What you return should be the lines from the one with "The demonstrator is" through the one with "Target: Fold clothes" in the data below, reproduced exactly with both ends, and no pictures at all.

============================================================

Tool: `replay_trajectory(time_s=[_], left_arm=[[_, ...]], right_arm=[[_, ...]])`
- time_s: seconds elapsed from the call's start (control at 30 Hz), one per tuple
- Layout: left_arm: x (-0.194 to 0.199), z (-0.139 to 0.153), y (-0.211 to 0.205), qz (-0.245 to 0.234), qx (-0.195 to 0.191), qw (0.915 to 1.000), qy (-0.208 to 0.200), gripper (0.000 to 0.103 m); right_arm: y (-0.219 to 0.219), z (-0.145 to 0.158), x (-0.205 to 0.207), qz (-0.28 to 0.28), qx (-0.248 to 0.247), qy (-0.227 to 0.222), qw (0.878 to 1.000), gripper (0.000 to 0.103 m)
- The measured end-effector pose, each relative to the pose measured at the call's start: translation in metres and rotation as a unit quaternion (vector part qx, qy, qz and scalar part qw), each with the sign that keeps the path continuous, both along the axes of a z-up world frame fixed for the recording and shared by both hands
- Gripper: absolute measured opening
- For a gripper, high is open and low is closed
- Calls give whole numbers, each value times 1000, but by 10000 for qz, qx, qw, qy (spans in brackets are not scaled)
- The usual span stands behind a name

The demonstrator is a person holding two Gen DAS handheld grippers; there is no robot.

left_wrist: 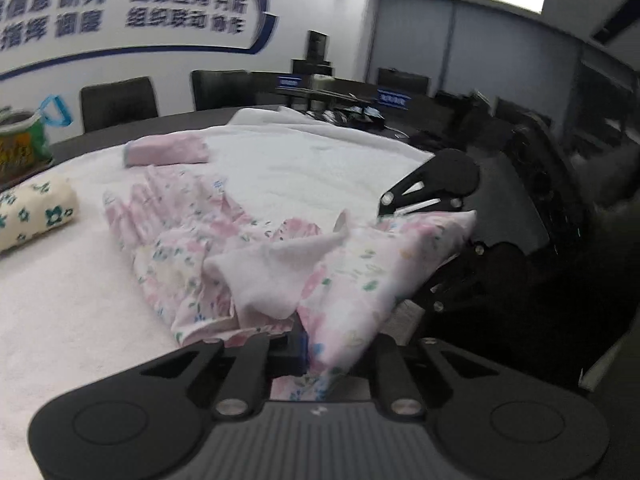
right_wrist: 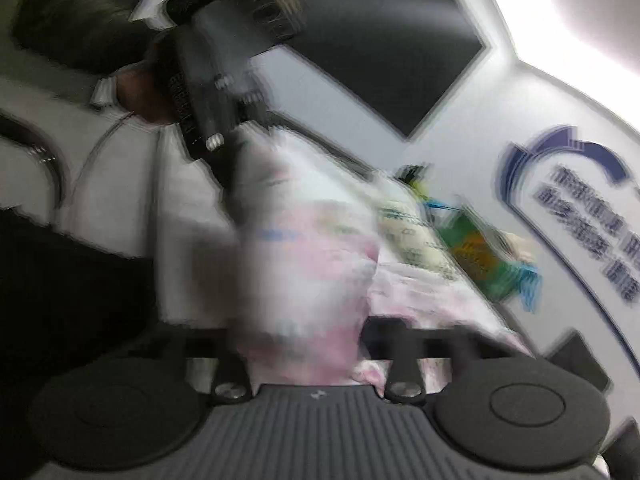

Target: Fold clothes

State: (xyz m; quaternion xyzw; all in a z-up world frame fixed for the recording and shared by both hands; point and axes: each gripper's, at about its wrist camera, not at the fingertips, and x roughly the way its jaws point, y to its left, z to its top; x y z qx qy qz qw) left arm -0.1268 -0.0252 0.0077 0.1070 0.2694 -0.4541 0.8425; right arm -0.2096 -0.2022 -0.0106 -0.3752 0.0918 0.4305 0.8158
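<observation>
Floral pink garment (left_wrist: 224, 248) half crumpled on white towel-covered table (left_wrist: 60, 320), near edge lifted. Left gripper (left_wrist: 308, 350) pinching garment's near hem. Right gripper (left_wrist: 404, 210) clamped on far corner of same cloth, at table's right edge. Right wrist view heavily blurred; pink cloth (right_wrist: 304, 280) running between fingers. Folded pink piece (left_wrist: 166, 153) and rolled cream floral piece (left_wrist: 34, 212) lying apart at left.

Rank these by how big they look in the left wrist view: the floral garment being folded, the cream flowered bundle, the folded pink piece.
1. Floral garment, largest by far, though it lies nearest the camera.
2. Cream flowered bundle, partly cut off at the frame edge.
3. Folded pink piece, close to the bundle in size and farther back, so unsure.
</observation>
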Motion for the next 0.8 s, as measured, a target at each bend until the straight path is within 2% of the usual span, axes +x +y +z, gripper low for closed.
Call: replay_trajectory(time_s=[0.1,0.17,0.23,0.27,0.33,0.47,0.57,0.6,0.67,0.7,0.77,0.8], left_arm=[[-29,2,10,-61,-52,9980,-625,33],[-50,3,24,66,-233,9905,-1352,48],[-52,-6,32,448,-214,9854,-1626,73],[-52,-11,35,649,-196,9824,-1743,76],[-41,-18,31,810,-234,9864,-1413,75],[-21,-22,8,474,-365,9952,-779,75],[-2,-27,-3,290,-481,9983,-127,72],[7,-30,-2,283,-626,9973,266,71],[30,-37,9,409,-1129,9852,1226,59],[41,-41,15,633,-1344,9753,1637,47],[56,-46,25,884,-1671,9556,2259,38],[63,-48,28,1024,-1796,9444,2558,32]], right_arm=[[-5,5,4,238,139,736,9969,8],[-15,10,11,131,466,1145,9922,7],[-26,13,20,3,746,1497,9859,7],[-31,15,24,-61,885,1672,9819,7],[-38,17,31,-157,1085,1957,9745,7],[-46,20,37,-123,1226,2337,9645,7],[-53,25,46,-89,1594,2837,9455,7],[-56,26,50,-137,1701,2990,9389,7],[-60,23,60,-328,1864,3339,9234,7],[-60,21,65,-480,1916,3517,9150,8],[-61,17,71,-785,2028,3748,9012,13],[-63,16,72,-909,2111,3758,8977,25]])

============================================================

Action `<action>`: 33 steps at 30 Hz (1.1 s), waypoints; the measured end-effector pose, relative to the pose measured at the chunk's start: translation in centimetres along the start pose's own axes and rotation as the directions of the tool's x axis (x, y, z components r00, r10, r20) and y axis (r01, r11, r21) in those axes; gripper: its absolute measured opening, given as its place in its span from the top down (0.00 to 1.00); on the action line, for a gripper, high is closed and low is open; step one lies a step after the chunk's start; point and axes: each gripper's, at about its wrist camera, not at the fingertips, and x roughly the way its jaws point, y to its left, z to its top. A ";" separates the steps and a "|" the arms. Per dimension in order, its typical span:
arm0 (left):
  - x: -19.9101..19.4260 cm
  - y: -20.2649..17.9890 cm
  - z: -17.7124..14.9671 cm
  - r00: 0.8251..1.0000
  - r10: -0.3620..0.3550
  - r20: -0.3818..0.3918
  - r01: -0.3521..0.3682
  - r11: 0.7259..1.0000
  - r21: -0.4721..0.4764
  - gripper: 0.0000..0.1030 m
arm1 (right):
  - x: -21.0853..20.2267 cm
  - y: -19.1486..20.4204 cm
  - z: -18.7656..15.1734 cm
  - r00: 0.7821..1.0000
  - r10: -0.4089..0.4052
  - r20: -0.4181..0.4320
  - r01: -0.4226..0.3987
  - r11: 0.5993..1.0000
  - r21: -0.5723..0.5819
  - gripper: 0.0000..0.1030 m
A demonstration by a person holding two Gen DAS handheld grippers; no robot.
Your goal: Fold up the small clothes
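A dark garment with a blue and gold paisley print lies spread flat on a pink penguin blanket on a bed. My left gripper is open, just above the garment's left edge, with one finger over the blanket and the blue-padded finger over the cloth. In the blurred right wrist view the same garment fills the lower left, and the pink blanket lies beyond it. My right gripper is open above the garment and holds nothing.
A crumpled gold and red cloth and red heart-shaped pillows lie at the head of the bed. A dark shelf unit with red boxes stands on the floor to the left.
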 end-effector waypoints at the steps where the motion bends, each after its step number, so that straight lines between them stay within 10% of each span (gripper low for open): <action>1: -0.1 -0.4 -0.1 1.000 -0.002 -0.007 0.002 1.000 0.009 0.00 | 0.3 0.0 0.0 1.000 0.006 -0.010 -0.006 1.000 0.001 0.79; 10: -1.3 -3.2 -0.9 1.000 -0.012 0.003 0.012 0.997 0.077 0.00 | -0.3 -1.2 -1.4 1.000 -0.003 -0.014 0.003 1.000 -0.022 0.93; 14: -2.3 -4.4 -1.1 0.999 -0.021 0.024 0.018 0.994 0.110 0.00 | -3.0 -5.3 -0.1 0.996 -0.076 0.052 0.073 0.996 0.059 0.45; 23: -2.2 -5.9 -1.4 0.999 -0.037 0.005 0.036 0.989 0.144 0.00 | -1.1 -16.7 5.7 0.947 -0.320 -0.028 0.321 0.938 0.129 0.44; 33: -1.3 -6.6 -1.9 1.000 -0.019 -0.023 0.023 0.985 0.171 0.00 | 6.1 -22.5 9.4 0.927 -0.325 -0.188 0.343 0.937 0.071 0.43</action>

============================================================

## Task response:
The demonstrator is a person holding two Gen DAS handheld grippers; there is no robot.

left_wrist: 
right_wrist: 

Target: Fold clothes

This brings the exercise to completion.